= James Nicol Grieve =

Canadian politician

James Nicol Grieve (July 17, 1855 - August 4, 1918) was a farmer and political figure in Ontario, Canada. He represented Perth North in the House of Commons of Canada from 1891 to 1896 as a Liberal member.

He was born in Mornington Township, Canada West, the son of Scottish immigrants. He married Ella O. F. Hutchison.

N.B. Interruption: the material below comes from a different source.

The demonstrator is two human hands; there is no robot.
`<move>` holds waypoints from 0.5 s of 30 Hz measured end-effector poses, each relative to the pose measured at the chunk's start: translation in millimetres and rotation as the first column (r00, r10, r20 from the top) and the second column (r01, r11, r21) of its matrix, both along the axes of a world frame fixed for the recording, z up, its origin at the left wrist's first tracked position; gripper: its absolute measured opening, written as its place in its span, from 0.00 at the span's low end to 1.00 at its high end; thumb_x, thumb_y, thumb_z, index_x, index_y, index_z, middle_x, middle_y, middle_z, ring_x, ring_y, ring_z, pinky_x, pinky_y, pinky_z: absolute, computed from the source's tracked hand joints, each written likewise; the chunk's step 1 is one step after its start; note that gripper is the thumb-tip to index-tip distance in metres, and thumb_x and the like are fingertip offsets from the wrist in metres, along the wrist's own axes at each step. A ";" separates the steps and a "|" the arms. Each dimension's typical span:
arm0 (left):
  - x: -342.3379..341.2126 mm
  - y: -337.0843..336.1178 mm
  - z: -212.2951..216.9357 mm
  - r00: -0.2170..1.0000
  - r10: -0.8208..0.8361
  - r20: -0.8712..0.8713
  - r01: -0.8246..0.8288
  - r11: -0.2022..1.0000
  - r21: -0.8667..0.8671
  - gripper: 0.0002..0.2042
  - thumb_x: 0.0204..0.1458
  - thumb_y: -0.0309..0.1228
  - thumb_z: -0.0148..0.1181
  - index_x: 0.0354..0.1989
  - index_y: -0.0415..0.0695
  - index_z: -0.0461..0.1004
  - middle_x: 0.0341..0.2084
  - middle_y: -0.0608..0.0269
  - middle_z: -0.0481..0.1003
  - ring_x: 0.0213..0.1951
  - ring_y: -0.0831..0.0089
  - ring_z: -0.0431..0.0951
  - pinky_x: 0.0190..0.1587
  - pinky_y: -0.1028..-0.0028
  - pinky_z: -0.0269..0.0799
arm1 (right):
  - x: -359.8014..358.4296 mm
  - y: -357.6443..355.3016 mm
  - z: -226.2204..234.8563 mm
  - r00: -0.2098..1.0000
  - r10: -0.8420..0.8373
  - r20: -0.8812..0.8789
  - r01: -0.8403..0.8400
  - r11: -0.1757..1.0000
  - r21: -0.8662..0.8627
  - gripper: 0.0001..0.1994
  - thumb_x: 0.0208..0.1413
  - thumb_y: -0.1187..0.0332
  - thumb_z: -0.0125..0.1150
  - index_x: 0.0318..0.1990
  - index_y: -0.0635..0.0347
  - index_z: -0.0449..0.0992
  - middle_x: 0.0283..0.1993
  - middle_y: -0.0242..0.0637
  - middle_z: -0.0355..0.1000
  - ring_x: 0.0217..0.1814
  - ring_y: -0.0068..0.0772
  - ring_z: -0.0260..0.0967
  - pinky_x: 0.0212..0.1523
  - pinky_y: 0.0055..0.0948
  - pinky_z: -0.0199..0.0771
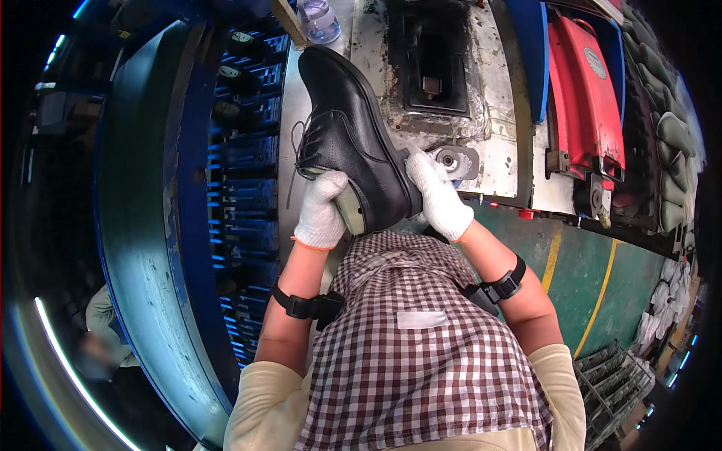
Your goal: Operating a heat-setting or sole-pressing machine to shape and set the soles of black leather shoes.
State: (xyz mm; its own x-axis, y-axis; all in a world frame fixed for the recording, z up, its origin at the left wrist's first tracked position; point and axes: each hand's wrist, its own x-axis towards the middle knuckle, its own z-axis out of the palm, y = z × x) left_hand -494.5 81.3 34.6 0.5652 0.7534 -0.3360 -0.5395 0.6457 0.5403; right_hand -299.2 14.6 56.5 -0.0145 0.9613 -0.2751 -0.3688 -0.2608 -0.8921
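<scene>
A black leather lace-up shoe (353, 131) is held up in front of me on its side, toe pointing away and its sole turned to the right. Inside its opening sits a pale green shoe last (350, 209). My left hand (322, 210), in a white knit glove, is closed round the last at the shoe's opening. Loose laces (295, 154) hang just beyond its fingers. On the sole side, by the heel, my right hand (440, 197) grips the shoe, gloved likewise. Its fingertips are partly hidden behind the heel.
Ahead is a worn metal bench (492, 90) with a dark recessed opening (436, 64) and a clear plastic bottle (320, 21). A red machine arm (590, 90) stands right. Along the left run blue racks (252, 195) and a conveyor belt (143, 203). Another person (105, 338) is at far left.
</scene>
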 end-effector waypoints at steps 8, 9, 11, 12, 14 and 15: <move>-4.4 21.0 34.6 0.932 0.119 -0.343 -0.188 0.966 -0.176 0.21 0.57 0.37 0.56 0.56 0.39 0.73 0.48 0.51 0.81 0.49 0.60 0.84 0.55 0.57 0.83 | -16.2 21.8 -6.2 0.897 0.144 -0.418 -0.252 0.943 -0.217 0.33 0.74 0.39 0.36 0.68 0.57 0.68 0.52 0.38 0.80 0.47 0.27 0.79 0.43 0.31 0.83; -8.3 23.7 32.0 0.931 0.125 -0.342 -0.211 0.951 -0.226 0.20 0.58 0.37 0.56 0.55 0.39 0.74 0.46 0.53 0.81 0.47 0.61 0.84 0.54 0.58 0.83 | -21.0 27.2 0.1 0.907 0.128 -0.402 -0.249 0.931 -0.265 0.36 0.71 0.34 0.35 0.66 0.55 0.69 0.47 0.35 0.81 0.41 0.26 0.80 0.36 0.30 0.82; -15.8 25.4 37.6 0.950 0.106 -0.293 -0.205 0.921 -0.331 0.15 0.58 0.36 0.57 0.51 0.43 0.74 0.45 0.56 0.79 0.48 0.61 0.83 0.56 0.60 0.81 | -24.8 35.0 -2.6 0.913 0.144 -0.383 -0.286 0.893 -0.346 0.41 0.66 0.27 0.35 0.67 0.53 0.67 0.44 0.36 0.81 0.39 0.29 0.80 0.31 0.32 0.82; -18.1 25.0 40.5 0.948 0.109 -0.300 -0.211 0.919 -0.333 0.15 0.58 0.36 0.57 0.51 0.43 0.74 0.45 0.56 0.79 0.48 0.61 0.83 0.56 0.60 0.81 | -22.9 38.4 -6.4 0.909 0.147 -0.390 -0.293 0.891 -0.347 0.41 0.66 0.27 0.35 0.67 0.53 0.67 0.44 0.36 0.81 0.39 0.29 0.80 0.31 0.32 0.82; -21.3 24.6 43.2 0.882 0.099 -0.460 -0.299 0.872 -0.387 0.22 0.55 0.46 0.61 0.56 0.49 0.74 0.53 0.54 0.76 0.54 0.58 0.78 0.56 0.50 0.76 | -16.2 45.4 -13.1 0.844 0.289 -0.453 -0.455 0.833 -0.316 0.42 0.67 0.28 0.32 0.75 0.52 0.59 0.59 0.44 0.78 0.49 0.42 0.82 0.34 0.45 0.85; -25.3 24.8 41.4 0.879 0.105 -0.465 -0.308 0.869 -0.386 0.22 0.55 0.46 0.61 0.56 0.49 0.74 0.53 0.54 0.76 0.54 0.58 0.78 0.56 0.50 0.76 | -11.3 49.5 -11.7 0.792 0.348 -0.501 -0.517 0.819 -0.249 0.42 0.68 0.30 0.34 0.76 0.55 0.57 0.61 0.46 0.76 0.49 0.44 0.82 0.36 0.44 0.86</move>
State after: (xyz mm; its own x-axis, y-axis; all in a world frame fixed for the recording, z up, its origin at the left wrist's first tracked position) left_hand -519.9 106.1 76.1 0.1423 0.5523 -0.8214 -0.4770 0.7654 0.4320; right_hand -310.5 64.2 44.9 -0.5974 0.6571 -0.4596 -0.4469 -0.7487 -0.4896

He was deputy reeve for Mornington Township from 1892 to 1893. Grieve's election in 1891 was overturned on appeal but he won the subsequent by-election in 1892. He was defeated when he ran for reelection in 1896. Grieve was also a director of the Elma Fire Insurance Company and the Farmer's Institute for the North Region of Perth.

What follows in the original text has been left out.